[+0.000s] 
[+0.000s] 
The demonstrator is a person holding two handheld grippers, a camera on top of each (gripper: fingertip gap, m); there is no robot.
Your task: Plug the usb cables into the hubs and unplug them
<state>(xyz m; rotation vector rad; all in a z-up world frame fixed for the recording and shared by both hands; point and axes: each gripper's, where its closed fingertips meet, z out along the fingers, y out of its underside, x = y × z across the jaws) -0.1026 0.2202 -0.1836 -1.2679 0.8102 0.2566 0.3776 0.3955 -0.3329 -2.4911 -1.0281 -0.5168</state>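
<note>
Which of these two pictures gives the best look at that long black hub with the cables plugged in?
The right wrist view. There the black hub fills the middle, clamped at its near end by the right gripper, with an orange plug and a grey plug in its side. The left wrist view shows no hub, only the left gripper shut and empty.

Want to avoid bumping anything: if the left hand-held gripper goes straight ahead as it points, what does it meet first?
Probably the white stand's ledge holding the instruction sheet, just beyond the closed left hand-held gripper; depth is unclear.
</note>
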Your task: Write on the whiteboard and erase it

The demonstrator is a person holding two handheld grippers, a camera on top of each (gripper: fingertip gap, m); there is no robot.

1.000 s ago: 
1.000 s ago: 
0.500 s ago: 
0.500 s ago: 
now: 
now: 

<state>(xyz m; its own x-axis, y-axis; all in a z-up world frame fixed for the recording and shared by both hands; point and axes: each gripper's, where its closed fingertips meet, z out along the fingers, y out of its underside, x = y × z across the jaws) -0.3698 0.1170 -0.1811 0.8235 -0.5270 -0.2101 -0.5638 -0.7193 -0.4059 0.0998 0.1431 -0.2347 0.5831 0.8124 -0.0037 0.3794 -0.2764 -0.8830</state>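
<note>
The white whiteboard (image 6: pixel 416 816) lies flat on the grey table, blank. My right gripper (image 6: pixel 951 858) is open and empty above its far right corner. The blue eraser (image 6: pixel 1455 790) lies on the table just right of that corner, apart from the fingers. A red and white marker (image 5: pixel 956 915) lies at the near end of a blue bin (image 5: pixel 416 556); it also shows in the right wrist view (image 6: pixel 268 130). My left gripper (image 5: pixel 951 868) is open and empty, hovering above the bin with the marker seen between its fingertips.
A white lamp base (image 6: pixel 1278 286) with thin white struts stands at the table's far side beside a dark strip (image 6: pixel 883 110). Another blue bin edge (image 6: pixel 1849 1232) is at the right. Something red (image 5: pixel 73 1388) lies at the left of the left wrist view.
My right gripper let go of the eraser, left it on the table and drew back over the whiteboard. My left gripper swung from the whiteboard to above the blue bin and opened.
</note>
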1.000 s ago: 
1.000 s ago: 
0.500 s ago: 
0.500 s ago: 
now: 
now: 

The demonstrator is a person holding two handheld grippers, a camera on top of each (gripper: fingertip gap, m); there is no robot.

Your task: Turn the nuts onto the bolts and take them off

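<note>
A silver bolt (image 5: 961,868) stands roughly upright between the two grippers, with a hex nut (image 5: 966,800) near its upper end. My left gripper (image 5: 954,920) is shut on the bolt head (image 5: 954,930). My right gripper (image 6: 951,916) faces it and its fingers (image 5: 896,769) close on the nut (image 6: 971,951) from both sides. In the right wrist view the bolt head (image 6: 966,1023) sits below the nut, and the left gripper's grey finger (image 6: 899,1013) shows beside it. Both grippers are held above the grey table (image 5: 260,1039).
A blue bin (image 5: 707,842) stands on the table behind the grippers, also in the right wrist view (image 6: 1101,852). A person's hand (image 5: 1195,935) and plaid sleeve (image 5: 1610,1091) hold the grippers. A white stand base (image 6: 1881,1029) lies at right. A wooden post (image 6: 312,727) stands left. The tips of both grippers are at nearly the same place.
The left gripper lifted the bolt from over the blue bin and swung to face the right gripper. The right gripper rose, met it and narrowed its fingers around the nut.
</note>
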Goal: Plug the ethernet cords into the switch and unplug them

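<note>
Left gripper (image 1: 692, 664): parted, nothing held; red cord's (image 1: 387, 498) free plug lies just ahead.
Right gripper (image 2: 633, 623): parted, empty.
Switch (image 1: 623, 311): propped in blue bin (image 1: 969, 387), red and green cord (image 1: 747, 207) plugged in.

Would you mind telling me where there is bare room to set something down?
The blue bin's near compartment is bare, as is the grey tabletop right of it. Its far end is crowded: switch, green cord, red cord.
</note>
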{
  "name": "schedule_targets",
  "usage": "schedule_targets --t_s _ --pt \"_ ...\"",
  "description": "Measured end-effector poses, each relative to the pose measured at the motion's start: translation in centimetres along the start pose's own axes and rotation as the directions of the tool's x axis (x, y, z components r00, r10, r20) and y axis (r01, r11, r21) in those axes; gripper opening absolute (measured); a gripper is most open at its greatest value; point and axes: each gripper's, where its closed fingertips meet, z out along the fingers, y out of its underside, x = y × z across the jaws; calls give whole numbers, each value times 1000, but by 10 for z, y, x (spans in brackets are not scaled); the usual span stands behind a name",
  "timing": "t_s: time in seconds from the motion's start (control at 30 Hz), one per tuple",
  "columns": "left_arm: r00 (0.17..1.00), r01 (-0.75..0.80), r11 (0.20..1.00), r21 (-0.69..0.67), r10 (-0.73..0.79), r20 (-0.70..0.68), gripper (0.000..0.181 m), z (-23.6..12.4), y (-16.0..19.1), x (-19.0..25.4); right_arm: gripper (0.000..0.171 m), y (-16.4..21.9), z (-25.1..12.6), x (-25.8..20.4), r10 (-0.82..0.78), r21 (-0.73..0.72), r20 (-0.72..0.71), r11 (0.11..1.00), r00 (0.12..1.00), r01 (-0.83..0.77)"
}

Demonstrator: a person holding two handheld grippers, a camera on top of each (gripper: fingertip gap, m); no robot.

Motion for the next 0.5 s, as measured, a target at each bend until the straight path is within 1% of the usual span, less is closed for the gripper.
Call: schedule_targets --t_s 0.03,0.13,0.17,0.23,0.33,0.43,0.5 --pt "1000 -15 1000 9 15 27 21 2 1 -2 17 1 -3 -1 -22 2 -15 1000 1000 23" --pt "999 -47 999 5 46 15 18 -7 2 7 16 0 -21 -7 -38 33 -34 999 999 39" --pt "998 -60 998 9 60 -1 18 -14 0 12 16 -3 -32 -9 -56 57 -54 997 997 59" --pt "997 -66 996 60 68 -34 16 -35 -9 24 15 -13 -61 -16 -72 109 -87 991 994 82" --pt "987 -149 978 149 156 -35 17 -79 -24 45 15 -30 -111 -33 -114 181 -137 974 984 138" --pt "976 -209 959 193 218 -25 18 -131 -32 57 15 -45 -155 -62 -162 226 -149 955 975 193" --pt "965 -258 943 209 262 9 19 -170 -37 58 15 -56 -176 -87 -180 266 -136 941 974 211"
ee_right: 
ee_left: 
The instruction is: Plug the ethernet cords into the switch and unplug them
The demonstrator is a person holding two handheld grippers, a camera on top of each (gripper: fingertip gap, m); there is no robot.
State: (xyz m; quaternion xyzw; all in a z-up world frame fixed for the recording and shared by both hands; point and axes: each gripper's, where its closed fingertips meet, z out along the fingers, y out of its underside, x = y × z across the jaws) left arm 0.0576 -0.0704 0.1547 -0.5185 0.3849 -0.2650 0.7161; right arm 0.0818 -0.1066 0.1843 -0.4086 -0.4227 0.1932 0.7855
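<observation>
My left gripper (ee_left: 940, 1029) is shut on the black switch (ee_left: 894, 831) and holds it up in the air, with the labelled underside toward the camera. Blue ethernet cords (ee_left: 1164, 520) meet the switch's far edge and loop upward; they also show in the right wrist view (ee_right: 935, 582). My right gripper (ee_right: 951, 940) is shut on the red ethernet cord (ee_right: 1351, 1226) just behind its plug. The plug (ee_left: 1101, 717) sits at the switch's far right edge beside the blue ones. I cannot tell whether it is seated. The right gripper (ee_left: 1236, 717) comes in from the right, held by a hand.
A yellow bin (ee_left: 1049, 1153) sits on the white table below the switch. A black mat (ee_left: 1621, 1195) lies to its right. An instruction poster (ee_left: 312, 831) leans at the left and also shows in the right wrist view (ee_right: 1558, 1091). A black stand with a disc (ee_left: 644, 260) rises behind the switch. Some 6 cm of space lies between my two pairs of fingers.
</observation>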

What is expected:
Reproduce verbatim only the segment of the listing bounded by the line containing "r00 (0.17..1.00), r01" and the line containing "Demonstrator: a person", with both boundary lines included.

Output for this task:
  "columns": "left_arm: r00 (0.17..1.00), r01 (-0.75..0.80), r11 (0.20..1.00), r21 (-0.69..0.67), r10 (-0.73..0.79), r20 (-0.70..0.68), gripper (0.000..0.181 m), z (-23.6..12.4), y (-16.0..19.1), x (-19.0..25.4); right_arm: gripper (0.000..0.171 m), y (-16.4..21.9), z (-25.1..12.6), x (-25.8..20.4), r10 (-0.82..0.78), r21 (-0.73..0.72), r20 (-0.72..0.71), r11 (0.11..1.00), r00 (0.12..1.00), r01 (-0.83..0.77)"
}

Demonstrator: a person holding two handheld grippers, a camera on top of each (gripper: fingertip gap, m); no robot.

Nothing else is required to complete this exercise.